▸ DIRECTIONS FOR THIS TASK: Exactly how many lines in the entries contain "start"? Give that number alone.

▸ RECORD EXCERPTS:
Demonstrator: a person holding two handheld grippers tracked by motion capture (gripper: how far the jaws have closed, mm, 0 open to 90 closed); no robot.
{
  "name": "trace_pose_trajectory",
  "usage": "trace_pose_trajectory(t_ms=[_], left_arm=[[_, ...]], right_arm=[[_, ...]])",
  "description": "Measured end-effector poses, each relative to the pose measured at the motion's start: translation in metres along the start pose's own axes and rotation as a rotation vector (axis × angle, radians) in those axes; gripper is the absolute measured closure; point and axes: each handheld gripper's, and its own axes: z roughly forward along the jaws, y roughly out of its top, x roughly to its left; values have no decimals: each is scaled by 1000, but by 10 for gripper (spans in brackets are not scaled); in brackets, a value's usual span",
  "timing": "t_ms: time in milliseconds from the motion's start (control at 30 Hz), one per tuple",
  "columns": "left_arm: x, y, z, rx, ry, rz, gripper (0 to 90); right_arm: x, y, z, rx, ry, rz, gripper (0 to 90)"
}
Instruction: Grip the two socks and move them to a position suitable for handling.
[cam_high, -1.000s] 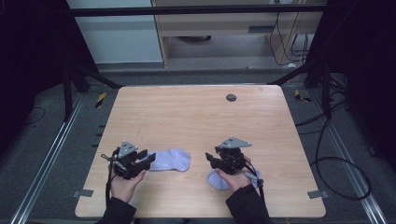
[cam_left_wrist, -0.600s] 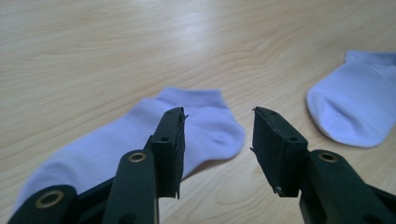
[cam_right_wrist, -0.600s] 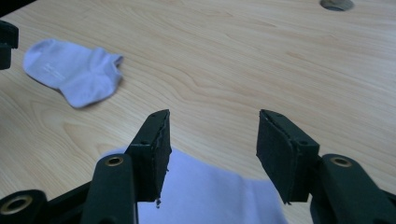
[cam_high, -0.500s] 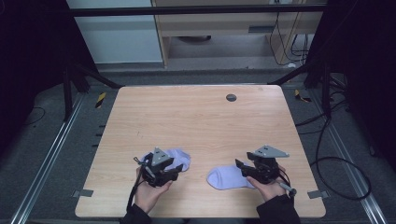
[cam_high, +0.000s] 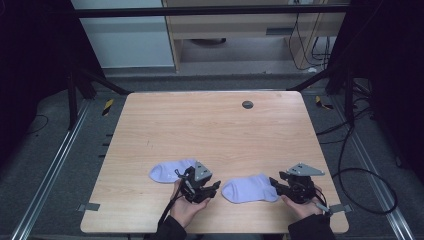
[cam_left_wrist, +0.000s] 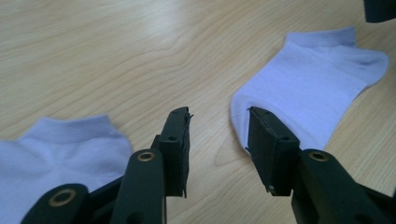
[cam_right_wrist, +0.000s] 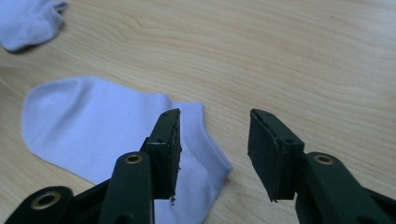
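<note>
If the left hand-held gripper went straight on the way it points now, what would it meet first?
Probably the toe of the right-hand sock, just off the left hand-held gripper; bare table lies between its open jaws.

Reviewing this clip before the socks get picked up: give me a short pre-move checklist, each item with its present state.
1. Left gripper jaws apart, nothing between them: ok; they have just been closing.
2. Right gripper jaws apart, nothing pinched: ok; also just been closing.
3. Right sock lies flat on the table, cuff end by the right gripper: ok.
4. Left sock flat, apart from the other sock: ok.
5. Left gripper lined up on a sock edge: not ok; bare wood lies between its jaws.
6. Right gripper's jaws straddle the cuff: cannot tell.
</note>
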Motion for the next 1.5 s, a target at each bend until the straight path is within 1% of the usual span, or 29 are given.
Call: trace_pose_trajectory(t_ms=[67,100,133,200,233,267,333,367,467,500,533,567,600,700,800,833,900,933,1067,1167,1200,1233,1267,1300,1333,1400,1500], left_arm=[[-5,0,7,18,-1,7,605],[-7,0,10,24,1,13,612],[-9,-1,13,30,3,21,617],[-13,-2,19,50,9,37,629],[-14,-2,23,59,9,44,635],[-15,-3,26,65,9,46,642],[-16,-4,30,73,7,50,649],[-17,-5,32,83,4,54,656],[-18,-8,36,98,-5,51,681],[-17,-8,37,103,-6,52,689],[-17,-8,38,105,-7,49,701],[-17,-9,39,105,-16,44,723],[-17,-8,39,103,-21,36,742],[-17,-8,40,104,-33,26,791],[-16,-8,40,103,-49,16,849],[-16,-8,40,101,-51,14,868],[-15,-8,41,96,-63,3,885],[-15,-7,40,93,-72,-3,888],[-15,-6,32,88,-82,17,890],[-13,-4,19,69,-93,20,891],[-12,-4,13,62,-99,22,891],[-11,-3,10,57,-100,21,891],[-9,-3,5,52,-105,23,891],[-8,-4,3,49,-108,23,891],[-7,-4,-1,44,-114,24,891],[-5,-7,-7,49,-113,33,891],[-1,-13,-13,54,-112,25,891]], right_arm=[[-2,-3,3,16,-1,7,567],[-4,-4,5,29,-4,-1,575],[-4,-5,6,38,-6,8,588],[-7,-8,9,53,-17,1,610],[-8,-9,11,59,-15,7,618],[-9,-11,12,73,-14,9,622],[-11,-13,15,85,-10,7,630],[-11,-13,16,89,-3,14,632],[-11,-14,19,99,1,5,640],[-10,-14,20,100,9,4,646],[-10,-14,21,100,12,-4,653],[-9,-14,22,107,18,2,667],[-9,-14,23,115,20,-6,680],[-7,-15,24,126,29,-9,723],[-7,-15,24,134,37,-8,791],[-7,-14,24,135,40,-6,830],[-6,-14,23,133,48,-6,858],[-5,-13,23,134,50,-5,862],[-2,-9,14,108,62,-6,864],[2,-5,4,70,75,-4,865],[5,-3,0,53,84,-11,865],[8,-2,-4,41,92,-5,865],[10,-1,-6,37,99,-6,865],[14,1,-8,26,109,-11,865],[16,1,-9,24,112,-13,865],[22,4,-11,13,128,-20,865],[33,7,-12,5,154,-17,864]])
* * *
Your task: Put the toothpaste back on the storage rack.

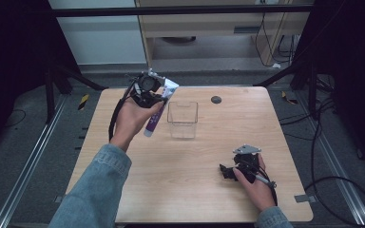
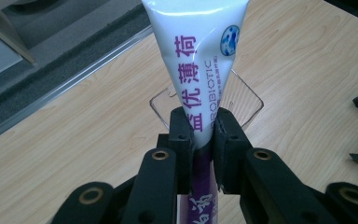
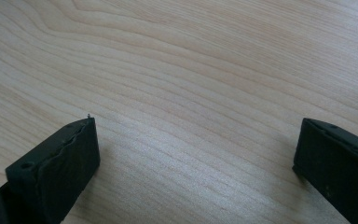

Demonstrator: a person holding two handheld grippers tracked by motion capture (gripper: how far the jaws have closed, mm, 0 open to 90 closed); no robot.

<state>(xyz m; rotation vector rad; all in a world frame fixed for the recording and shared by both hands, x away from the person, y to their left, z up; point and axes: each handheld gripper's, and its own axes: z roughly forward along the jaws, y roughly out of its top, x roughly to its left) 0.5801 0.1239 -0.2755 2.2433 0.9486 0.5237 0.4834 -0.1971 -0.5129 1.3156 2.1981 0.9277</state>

▸ ANSWER AREA: 2